→ **Work instruction**: Could you please find each line in the records that contains the word "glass" and copy it?

Collected data

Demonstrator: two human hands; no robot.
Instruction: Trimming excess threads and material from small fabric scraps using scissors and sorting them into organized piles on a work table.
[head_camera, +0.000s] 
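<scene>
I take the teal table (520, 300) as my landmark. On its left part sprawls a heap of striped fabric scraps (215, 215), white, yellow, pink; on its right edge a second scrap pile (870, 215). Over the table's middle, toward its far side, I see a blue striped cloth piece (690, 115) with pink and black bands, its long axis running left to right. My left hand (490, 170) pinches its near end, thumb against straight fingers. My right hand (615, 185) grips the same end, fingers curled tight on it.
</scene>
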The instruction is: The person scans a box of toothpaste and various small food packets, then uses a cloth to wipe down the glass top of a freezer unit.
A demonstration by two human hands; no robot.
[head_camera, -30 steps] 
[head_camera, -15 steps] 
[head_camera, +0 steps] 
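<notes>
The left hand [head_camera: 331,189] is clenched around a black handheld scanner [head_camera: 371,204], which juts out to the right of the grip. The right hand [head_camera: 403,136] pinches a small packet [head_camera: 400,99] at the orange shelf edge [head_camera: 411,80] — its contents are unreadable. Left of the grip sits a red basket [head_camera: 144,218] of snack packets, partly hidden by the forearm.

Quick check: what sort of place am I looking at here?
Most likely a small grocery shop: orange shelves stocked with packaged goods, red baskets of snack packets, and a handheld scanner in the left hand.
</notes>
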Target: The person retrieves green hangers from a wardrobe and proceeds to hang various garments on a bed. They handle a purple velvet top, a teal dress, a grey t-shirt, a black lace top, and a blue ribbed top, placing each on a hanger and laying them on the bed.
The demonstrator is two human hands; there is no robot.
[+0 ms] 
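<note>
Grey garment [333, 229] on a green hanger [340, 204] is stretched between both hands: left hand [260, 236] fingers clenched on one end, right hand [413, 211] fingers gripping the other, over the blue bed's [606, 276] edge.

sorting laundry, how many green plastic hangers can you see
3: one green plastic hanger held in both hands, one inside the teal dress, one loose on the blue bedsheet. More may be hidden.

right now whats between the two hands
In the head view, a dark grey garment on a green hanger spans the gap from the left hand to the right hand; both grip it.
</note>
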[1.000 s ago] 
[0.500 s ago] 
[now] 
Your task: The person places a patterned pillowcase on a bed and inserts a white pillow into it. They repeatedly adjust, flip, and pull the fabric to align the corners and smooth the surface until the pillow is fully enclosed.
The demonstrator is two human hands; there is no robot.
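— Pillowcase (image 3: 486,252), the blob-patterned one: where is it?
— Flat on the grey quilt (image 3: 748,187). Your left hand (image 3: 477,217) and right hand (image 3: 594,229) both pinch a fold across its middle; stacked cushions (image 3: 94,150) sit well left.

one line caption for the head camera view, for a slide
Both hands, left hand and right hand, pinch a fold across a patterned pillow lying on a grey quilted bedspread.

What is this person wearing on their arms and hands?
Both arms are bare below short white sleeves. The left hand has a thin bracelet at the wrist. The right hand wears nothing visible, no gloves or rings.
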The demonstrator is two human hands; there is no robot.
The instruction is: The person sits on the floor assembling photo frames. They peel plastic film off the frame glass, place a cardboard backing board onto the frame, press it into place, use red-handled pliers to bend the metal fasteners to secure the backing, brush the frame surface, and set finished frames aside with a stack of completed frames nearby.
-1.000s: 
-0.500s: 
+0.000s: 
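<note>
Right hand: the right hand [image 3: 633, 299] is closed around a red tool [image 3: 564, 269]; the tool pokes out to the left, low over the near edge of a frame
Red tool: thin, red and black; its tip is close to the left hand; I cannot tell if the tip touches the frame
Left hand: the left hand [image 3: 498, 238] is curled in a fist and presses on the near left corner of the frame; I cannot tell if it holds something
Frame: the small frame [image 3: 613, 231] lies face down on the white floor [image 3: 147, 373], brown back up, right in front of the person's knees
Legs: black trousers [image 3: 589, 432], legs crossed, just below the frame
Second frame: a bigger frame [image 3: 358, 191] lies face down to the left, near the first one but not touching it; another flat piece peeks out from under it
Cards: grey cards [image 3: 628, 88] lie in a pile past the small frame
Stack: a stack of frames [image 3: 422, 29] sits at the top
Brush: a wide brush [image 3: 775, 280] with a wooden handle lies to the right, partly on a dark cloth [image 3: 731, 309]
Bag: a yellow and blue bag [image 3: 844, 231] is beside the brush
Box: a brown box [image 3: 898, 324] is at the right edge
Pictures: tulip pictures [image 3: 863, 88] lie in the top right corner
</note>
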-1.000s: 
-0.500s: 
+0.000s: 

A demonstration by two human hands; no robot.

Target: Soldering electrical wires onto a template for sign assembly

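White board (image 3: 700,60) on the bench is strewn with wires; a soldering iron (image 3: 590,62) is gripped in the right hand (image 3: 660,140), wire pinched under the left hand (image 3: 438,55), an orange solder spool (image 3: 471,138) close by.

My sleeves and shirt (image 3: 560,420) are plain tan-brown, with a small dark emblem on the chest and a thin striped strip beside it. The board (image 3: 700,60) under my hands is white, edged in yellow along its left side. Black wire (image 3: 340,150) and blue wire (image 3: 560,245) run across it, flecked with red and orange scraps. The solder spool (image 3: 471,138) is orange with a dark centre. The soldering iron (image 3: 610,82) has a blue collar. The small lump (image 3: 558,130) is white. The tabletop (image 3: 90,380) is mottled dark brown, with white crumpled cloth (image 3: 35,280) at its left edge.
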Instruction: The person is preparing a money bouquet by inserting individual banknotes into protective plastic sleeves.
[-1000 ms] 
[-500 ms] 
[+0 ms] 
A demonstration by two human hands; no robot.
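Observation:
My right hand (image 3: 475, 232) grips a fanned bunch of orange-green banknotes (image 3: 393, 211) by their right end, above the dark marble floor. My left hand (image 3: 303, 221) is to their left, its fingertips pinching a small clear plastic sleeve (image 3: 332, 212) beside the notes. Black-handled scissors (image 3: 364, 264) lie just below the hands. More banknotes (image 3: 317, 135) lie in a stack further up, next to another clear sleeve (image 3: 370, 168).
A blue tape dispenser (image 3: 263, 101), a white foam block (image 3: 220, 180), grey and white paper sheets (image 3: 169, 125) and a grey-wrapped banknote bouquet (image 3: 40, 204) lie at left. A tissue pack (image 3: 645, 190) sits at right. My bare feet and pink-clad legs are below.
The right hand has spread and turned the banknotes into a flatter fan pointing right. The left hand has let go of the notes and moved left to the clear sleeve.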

→ **Answer to this exercise**:
The instruction is: The person scans a box of toothpaste and various small food packets, then uses a cloth to wipe down the glass top of a freezer unit.
The instruction is: The person sits on the floor assembling photo frames. They peel plastic film off the frame glass, place a cardboard backing board onto the frame, press it into place, use red-handled pliers to bend the metal fasteners to secure the backing, brush the frame surface, and set finished frames aside with a stack of completed frames nearby.

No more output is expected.